== Work order ==
Retype every record below exactly as it is written.

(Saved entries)
☆ ☆ ☆
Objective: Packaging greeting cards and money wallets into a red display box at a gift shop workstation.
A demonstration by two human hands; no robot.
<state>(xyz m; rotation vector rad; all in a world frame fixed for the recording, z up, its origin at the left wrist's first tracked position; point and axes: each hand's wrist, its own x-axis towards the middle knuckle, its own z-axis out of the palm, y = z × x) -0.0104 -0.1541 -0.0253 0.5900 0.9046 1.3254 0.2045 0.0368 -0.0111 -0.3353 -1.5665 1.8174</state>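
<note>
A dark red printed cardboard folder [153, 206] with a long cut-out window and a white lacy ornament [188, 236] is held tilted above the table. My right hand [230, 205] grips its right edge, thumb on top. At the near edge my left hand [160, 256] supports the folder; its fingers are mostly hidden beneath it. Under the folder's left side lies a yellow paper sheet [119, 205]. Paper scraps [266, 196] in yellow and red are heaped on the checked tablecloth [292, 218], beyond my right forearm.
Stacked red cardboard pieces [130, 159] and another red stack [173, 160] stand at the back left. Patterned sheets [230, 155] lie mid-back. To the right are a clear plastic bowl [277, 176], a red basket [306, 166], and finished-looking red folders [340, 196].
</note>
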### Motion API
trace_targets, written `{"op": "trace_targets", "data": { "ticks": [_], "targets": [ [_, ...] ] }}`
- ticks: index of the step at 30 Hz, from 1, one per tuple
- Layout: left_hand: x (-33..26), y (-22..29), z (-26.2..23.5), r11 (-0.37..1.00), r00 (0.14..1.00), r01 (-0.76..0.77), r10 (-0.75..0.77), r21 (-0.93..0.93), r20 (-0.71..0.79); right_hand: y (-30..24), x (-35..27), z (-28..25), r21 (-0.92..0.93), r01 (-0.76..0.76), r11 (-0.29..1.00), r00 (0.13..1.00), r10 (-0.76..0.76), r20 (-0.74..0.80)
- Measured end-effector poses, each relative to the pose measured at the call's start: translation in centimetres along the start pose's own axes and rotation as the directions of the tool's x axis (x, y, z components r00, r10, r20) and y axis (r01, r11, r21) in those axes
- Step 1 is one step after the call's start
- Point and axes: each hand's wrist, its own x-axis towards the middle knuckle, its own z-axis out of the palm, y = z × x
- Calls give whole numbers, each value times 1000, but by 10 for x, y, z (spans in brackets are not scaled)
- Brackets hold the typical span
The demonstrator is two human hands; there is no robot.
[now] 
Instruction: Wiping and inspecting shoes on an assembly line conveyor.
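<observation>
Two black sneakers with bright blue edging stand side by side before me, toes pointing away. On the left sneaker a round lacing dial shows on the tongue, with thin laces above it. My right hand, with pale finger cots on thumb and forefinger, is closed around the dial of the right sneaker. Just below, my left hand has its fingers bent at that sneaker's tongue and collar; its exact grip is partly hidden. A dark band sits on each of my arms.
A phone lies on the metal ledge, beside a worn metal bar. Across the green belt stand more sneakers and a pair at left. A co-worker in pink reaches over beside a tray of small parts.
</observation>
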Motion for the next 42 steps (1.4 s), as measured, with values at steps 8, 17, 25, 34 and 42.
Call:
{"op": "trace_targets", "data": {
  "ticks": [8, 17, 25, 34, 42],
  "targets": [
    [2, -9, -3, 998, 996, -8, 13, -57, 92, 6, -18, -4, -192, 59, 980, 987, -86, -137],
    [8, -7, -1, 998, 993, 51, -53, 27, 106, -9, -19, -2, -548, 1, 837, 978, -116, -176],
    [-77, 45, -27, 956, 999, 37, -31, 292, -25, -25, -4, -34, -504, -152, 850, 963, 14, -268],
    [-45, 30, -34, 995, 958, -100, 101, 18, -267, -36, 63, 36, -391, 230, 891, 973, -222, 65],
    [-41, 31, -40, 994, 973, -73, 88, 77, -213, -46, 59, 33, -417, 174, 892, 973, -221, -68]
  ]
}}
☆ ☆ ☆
== Task result ==
Objective: Packaging greeting cards and money wallets into a red display box at a gift shop workstation.
A demonstration by two human hands; no robot.
<state>(xyz m; rotation vector rad; all in a world frame fixed for the recording, z up, its origin at the left wrist's first tracked position; point and axes: each hand's wrist, its own x-axis towards the middle knuckle, its own z-axis out of the palm, y = z × x) -0.0104 -0.1541 -0.0253 0.5900 0.9046 1.3254 0.2045 0.0368 -0.0111 -0.3353 -1.5665 1.8174</state>
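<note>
A dark red printed cardboard folder [153, 206] with a long cut-out window and a white lacy ornament [188, 236] is held tilted above the table. My right hand [230, 205] grips its right edge, thumb on top. At the near edge my left hand [160, 256] supports the folder; its fingers are mostly hidden beneath it. Under the folder's left side lies a yellow paper sheet [119, 205]. Paper scraps [266, 196] in yellow and red are heaped on the checked tablecloth [292, 218], beyond my right forearm.
Stacked red cardboard pieces [130, 159] and another red stack [173, 160] stand at the back left. Patterned sheets [230, 155] lie mid-back. To the right are a clear plastic bowl [277, 176], a red basket [306, 166], and finished-looking red folders [340, 196].
</note>
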### Motion API
trace_targets, written `{"op": "trace_targets", "data": { "ticks": [_], "targets": [ [_, ...] ] }}`
- ticks: index of the step at 30 Hz, from 1, one per tuple
- Layout: left_hand: x (-33..26), y (-22..29), z (-26.2..23.5), r11 (-0.37..1.00), r00 (0.14..1.00), r01 (-0.76..0.77), r10 (-0.75..0.77), r21 (-0.93..0.93), r20 (-0.71..0.79); right_hand: y (-30..24), x (-35..27), z (-28..25), r21 (-0.92..0.93), r01 (-0.76..0.76), r11 (-0.29..1.00), r00 (0.13..1.00), r10 (-0.76..0.76), r20 (-0.74..0.80)
- Measured end-effector poses, each relative to the pose measured at the call's start: translation in centimetres along the start pose's own axes and rotation as the directions of the tool's x axis (x, y, z components r00, r10, r20) and y axis (r01, r11, r21) in those axes
- Step 1 is one step after the call's start
- Point and axes: each hand's wrist, its own x-axis towards the middle knuckle, its own z-axis out of the palm, y = z × x
- Calls give whole numbers, each value times 1000, but by 10 for x, y, z (spans in brackets are not scaled)
- Brackets hold the typical span
The demonstrator is two human hands; there is no robot.
[now] 
Instruction: Wiping and inspecting shoes on an assembly line conveyor.
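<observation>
Two black sneakers with bright blue edging stand side by side before me, toes pointing away. On the left sneaker a round lacing dial shows on the tongue, with thin laces above it. My right hand, with pale finger cots on thumb and forefinger, is closed around the dial of the right sneaker. Just below, my left hand has its fingers bent at that sneaker's tongue and collar; its exact grip is partly hidden. A dark band sits on each of my arms.
A phone lies on the metal ledge, beside a worn metal bar. Across the green belt stand more sneakers and a pair at left. A co-worker in pink reaches over beside a tray of small parts.
</observation>
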Motion for the next 42 steps (1.4 s), as measured, with values at steps 8, 17, 25, 34 and 42.
Call:
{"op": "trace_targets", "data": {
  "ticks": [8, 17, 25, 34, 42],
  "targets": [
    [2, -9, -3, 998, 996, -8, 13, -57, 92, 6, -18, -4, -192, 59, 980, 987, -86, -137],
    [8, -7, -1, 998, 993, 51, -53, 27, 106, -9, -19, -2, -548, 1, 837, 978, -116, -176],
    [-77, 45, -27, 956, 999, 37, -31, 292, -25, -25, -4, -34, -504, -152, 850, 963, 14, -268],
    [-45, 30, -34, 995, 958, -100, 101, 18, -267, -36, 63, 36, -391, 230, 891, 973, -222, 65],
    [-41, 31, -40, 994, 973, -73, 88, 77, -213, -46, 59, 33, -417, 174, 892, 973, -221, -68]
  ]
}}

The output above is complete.